David Kirk writes:
It is a few years since I last wrote about the nature of Broadband provision in this area. I hope now to provide an explanation of the changed context for current and prospective Broadband users in the village.
The UK’s progress in moving businesses and domestic residences to Direct Fibre Broadband is speeding up. In practice this means fibre cables are being installed alongside the existing copper phone network. Eventually, when the country is fully “fibred”, the old copper cables will be removed.
In our area the copper cables are buried in a thin topsoil often sitting on impervious heavy clay. These cables are progressively failing from their frequent immersion in water due high water tables exacerbated by occasional flooding. Direct fibre, containing long, microscopic strands of glass, are much less affected by water and will make a big difference in the reliability of voice/data services.
The scale of the UK programme is massive in terms of work, costs and timescales. A handful of large telecoms providers, and many dozens of smaller ones, are all hard at work. Whilst there are minor details in the design of the component parts, their resulting equipment configurations generally carry out the same job as national / international standards ensure that each supplier’s systems can be fit for purpose.
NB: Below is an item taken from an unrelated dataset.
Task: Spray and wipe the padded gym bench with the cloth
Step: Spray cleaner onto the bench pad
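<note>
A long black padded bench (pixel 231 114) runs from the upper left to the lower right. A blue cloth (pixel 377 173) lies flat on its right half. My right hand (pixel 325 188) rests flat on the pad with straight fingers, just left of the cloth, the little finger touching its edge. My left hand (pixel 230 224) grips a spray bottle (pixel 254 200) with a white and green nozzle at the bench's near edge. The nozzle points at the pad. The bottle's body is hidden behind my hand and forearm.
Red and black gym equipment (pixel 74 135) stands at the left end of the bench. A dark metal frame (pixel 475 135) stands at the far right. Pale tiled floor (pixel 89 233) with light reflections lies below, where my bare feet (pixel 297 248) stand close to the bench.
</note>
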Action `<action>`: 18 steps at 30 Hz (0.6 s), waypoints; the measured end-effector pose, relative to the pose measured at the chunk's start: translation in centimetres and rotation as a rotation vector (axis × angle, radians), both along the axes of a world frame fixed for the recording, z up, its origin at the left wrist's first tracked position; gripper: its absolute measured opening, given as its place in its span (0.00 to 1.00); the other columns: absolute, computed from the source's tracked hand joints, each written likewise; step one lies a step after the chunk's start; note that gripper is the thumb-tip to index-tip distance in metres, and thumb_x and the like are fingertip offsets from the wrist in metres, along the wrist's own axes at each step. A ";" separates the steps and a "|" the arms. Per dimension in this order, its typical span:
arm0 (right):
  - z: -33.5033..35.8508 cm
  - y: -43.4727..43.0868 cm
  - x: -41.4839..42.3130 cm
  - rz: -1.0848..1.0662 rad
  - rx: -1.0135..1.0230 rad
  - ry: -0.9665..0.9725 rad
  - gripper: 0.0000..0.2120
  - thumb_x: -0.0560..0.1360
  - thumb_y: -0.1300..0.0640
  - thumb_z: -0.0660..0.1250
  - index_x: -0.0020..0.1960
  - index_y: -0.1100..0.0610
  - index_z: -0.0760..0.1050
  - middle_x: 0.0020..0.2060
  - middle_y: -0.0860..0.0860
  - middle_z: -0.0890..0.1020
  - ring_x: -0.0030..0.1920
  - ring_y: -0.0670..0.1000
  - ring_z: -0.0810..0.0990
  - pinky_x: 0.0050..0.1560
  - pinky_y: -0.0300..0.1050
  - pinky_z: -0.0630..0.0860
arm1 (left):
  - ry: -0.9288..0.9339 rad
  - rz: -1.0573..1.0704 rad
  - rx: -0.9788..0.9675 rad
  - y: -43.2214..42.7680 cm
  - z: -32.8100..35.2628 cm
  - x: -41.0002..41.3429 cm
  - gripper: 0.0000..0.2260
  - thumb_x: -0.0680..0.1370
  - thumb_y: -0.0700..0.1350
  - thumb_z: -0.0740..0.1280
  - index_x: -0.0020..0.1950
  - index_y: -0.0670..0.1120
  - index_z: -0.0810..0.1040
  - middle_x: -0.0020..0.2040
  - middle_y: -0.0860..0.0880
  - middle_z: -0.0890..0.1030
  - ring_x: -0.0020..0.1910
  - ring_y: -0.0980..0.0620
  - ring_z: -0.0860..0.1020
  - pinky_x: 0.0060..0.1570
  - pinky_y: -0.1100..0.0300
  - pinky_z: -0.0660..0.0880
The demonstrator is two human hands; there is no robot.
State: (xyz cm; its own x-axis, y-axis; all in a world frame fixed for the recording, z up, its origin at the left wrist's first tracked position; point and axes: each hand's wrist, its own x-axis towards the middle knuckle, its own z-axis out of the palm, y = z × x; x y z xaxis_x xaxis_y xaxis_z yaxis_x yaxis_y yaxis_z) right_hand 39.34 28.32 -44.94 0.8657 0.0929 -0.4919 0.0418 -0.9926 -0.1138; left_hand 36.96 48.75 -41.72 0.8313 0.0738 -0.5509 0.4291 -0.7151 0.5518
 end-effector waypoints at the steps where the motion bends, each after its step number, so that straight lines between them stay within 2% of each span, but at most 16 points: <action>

So how may this impact our village?
It is really hard to make a prediction about what will happen in Wreningham. Because our existing Superfast service is better than in many surrounding areas, it is possible our village won’t benefit from the government’s “final 15%” subsidy (Boris’ £5bn fund!) to achieve up to 1GB transmission speeds. The government’s subsidy plan is based on an “Outside-In” concept – i.e. implementing new systems for those with (currently) the worst service, first! Wreningham may be more likely to require a “commercial” implementation – from either Openreach or others. The high cost of installing Direct Fibre in a small village such as ours might place us near the back of any queue; the larger telecoms organisations usually look for the bigger opportunities, first.
As I write this, Wreningham households are receiving attention from County Broadband. They wish to offer their direct fibre services to this village. This would be an extension to their other fibre systems already being installed across a significant number of villages in South Norfolk, Essex and Cambridgeshire – funded by the “local” company, AVIVA. Should enough Wreningham households choose to take County Broadband fibre service, we might expect a village-wide installation. County Broadband typically leases the underground ducts and poles belonging to Openreach. As a result, the fibre implementation “on the ground”, from either company, would look very similar.
This is the supplier for many in the village. Its services are provided over the Openreach infrastructure. Whether Openreach will upgrade their existing service at some point in the future – by replacing existing copper services with direct fibre – remains unknown. This may be the case for many years yet. It’s common for such plans to be a closely guarded commercial “secret”. However, the existing copper-based BT/Openreach service would still be available for those preferring to stay with their existing supplier(s).
Landline Telephones – any change there?
Whatever happens with direct fibre, our landline telephone services will change.
Despite those that describe landlines as old-fashioned the landline phone remains relevant to many people and to many situations. Mobile phones have not yet solved all the phone needs in rural (or indoor) environments even though they can connect to broadband WiFi (indoors) and new lower frequency mobile signals (outdoors).
Expect changes by 2025. From then the traditional landline telephone sockets will cease to function. Landline phones will connect to a broadband router instead, using a new socket or an adaptor. The changeover would probably be heralded by a media blitz so, nearer the time, no-one should be caught out – and most existing landline phones could continue to function. Newer generation phones will offer new and more versatile services – so additional benefits can result, too!
This alternative telephone technology is known as “VOIP” (Voice Over Internet Protocol). You don’t need to wait; should you wish, you could implement VOIP today using your existing broadband equipment. The voice quality can be superior, and the connection method can result in very cost-effective international calls.
Note that direct fibre systems would either provide, or be capable of integrating, these VOIP capabilities.
For those who don’t currently use broadband, it’s likely that simpler interface boxes will be provided by the phone companies to provide a similar solution.